The Southerner does not represent the complex and opposing views that South’s students have. The Southerner’s rhetoric only displays a single point of view, and more often than not talks down to it’s audience patronizingly.

It is often observed that the Southerner is just ten pages of the same opinions agreeing with each other. Eleven of the fourteen staff members for the Southerner are women. Its good to have a place for women to voice their opinions and write, but the newspaper for the entire school isn’t the place. South High’s students aren’t 78% women. The Southerner shows only a sliver of reality. The scary thing about that is that it is read by most South students, and it is the loudest voice for change here.

There are plenty of defenders of the Southerner’s monolithicity. They say that its okay to only represent one opinion because they’re good opinions. The Southerner is a powerful force, and has a huge readership. This makes it a platform that can easily change people’s views, and it always changes them for the better. The Southerner has always been dedicated to disassembling homophobia and racism. Even it’s movie reviews are judged purely on how much they advance social justice. The Southerner promotes the betterment of our school, but a single story is always dangerous.

Let’s use the April issue as an example. The focal article was explaining that we must respect the gender-neutral bathroom. The article also cleared up many misconceptions about non-binary people. It somehow was able to steer clear of any controversy. It dictated reality, but didn’t acknowledge anything outside of fact. The article didn’t acknowledge any extreme views or fix any pertinent problems. Having one gender-neutral bathroom may not be the best option, and the Southerner portrays it as the only one.
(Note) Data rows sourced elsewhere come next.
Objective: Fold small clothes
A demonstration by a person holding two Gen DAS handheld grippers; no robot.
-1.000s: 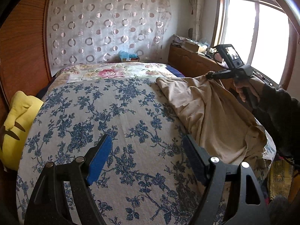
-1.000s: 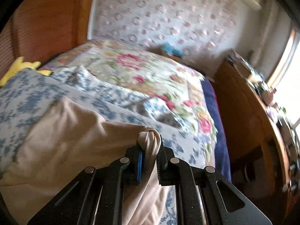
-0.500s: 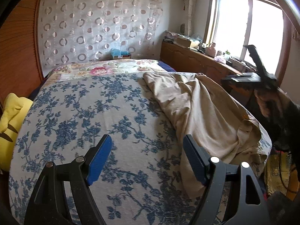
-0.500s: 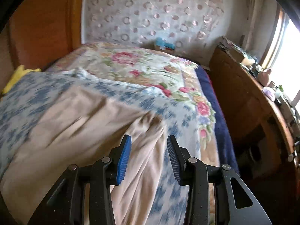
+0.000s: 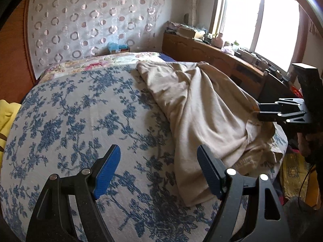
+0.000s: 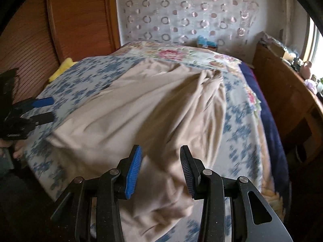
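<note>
Now the garment, a beige cloth, lies loose and rumpled along the window side of the bed, one end spilling toward the near edge. A second ago the right gripper pinched a bunched corner; its jaws have parted, nothing sits between them, and it has drawn back toward the near end. So the cloth is laid out, not yet folded. The right view is blurred, so its hem probably hangs over the edge. The left gripper hovers wide open over the bedspread, empty as before, just beside the cloth.
</note>
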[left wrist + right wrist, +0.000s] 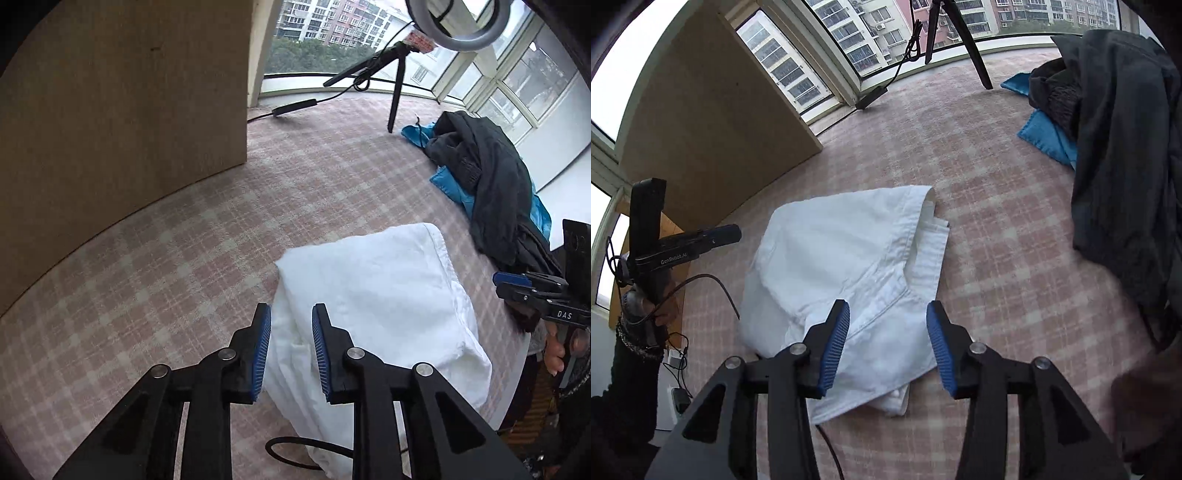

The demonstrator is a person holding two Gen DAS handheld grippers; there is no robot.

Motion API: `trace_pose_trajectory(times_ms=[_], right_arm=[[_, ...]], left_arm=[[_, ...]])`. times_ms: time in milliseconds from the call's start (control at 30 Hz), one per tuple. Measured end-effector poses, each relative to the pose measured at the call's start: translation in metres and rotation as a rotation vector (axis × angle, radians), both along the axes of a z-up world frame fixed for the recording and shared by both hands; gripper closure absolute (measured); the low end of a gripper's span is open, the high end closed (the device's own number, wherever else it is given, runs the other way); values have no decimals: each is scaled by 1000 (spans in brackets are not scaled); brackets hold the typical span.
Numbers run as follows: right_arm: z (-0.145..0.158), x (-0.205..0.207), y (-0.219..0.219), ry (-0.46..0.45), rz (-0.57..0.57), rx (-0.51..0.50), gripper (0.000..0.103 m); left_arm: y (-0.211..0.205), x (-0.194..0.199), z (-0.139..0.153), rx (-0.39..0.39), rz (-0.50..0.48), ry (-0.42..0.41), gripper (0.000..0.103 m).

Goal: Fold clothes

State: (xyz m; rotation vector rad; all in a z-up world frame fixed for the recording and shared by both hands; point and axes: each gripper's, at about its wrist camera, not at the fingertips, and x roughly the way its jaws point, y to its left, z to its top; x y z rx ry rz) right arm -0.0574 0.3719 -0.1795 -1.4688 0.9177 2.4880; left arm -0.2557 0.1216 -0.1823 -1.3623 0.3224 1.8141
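Right wrist view: your right hand-held gripper (886, 347) is spread and empty above the folded white shirt (846, 280) just ahead; a careless regrasp can undo its loose fold.

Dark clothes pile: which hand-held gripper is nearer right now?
Right. The right hand-held gripper hangs over the white garment's near edge, the dark clothes pile just beside it. The left hand-held gripper is over the garment's far side.
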Motion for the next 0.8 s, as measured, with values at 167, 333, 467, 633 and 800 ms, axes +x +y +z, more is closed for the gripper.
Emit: trace_pose_trajectory(times_ms=[167,333,467,633,800], right_arm=[[-29,40,-69,-47,15,-150,58],[-48,20,-87,-39,-41,-54,63],[-35,8,-86,-60,3,41,98],[54,0,-85,33,109,304,99],[104,-21,-71,103,133,277,99]], left_arm=[[24,51,-12,-18,-168,-45,79],[32,75,-35,-44,-215,-62,79],[30,89,-39,-44,-258,-23,79],[42,100,-36,33,-298,-52,79],[79,115,-23,170,-323,-70,79]])
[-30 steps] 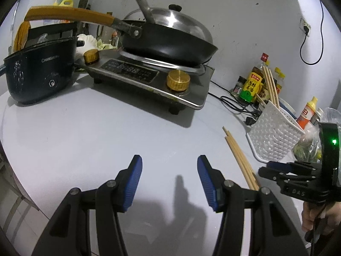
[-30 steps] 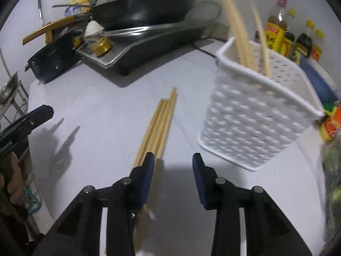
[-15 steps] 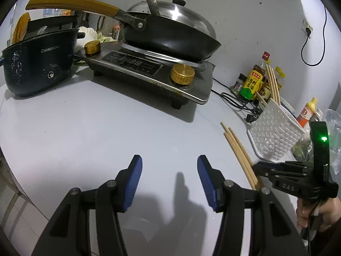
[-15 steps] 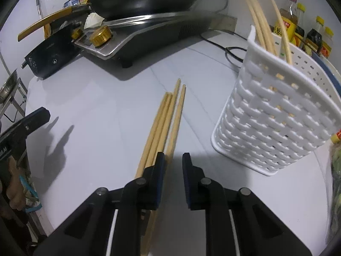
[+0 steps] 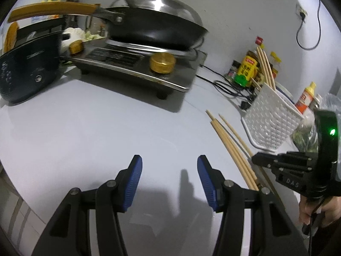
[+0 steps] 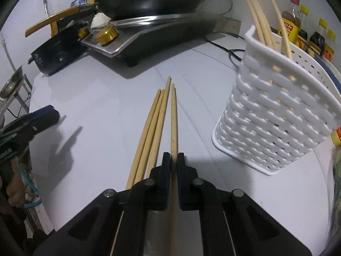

We could convert every bathroom to a gender-neutral one and fully integrate South High. On the other side of the spectrum we dedicate one or two bathrooms to transgender or non-binary students, which would stop people from taking advantage of a gender-neutral bathroom but also give a ¨separate but equal” vibe to it. The solution we got (having a single gender-neutral bathroom) was a good one, but we can’t always trust that it will be.